Inception - La mort de Dom Cob
Niveau 0 du Rêve.
Le monde, leur monde, était faiblement éclairé à présent, une île en manque de lumière flottant dans les vastes ténèbres. Leur monde était surchauffé d'excitation, de ferveur, et d'effervescence et je lui préférais largement la fraîcheur sylvestre où je m'étais réfugié, assis à l'arrière d'un van aménagé. Un van qui ne roulait plus depuis des lustres et dont j'étais le moteur par la pensée, un effet de synesthésie me reliait à cette équipe d'une douzaine de personne qui l'avait aménagé jadis, sur la planète Ithaque-2131, après les attentats de Planck-Sur-Oise, le 13 novembre 2789.
A cette époque, par pure fantaisie et effet mimétique, je me questionnais sur le sens de la vie. Juste après le sinistre incident, la pluie s'était installé pour de bon dans ces bois. A présent, leur monde, alors que je passais en revue des cds appartenant à leurs dynasties, chantait leur dernier Te Deum. Le rêve suivant avait giclé du fond de ma mémoire :
C'était un palais de marbre au milieu d'un grand jardin sauvage. Par les fenêtres se déversait le silence glacé des feux de Bengale aperçus au loin. En me plaçant au bout d'une certaine allée, bordée de myosotis, de népenthès et d'hellébore, je vis un homme -ma proie- pencher sur un livre. Mon regard surprit aussi une femme en robe de couture ; robe de couture réveillant des couleurs douloureuses jadis avivées selon les procédés de ma lanterne magique.

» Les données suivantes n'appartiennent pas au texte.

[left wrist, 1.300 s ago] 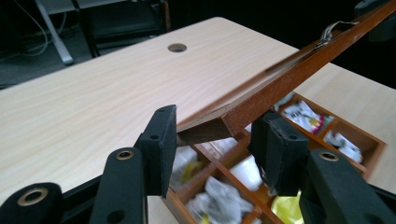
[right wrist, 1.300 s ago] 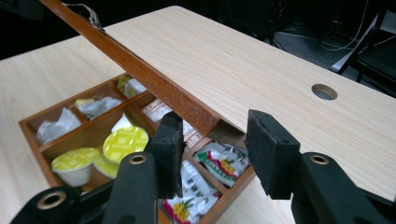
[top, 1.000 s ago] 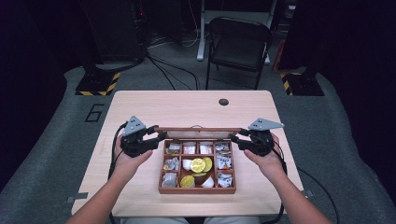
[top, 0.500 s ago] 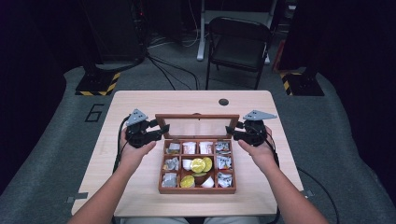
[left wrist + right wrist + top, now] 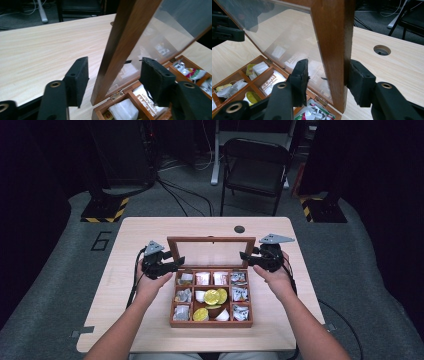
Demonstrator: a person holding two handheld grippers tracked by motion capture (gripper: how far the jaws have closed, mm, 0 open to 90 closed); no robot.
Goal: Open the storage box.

Ses talons aiguilles cliquetaient sur le sol en marbre. Le sang coula soudain avec un bruit de tonnerre, Dom Cobb était mort et le rêveur disparut dans les limbes d'un autre monde imaginaire.
Niveau - 1 du rêve.
Radicalement opposés, un homme et un adolescent embauchés en binôme dans une entreprise de dératisation. La seule chose qui les réunit : cette haine féroce contre le système établi et leurs spirales d'idées noires qui, en tournant sur elle-mêmes comme des toupies, fouillent les ténèbres de leur subconscient, recherchent patiemment une fêlure parmi les murs érigés par leurs contemporains. Pour l'instant, ils font partie de la catégorie des Pisteurs. Mais quelque chose couve en eux ; les récents événements -une prolifération de rats dans les souterrains et au-dessus de la surface- vont les aiguiller vers ce qu'ils jugent encore impossible : éradiquer l'espèce humaine. Comme chaque matin, ils vont au travail à contre-coeur, et comme chaque matin, ils ne savent pas encore que c'est l'homme du van qui les secoue et les motive à sortir de leur lit.
Kyzz, qui est proche de la démence, a récemment quitté l'hôpital psychiatrique, et a trouvé ce poste pratiquement dès sa sortie ; il faut dire que les autorités promettent de l'ordre en balbutiant quelques mots comme « enrayement » ou « désinfection totale » et encouragent les entreprises de dératisation à engager n'importe quel profil. Ainsi Sphinx, le jeune délinquant multirécidiviste qui travaille avec Kyzz, parcourt les souterrains avec lui. Equipés tous les deux de lance-flammes, ils avancent dans l'obscurité, une lampe de mineur sur le front. Les murs suintent d'humidité ; une odeur pestilentielle, malsaine comme les paroles des politiciens qui ne savent que remplir de la paperasse inutile et nauséeuse, se répand. De plus en plus forte à mesure qu'ils s'approchent de Cobb agonisant. Soudain, la voix de Sphinx retentit en perçant dans le noir : il vient de marcher sur un homme et invite Kyzz à le rejoindre. Au début, Kyzz croit que c'est encore une mauvaise blague du gosse mais après plusieurs cris insistants, il vient dans sa direction et découvre ainsi Cobb mourant, étendu sur le sol : son corps meurtri et son trench-coat coupé dans l'étoffe précieuse, déjà bien attaqué par les rats.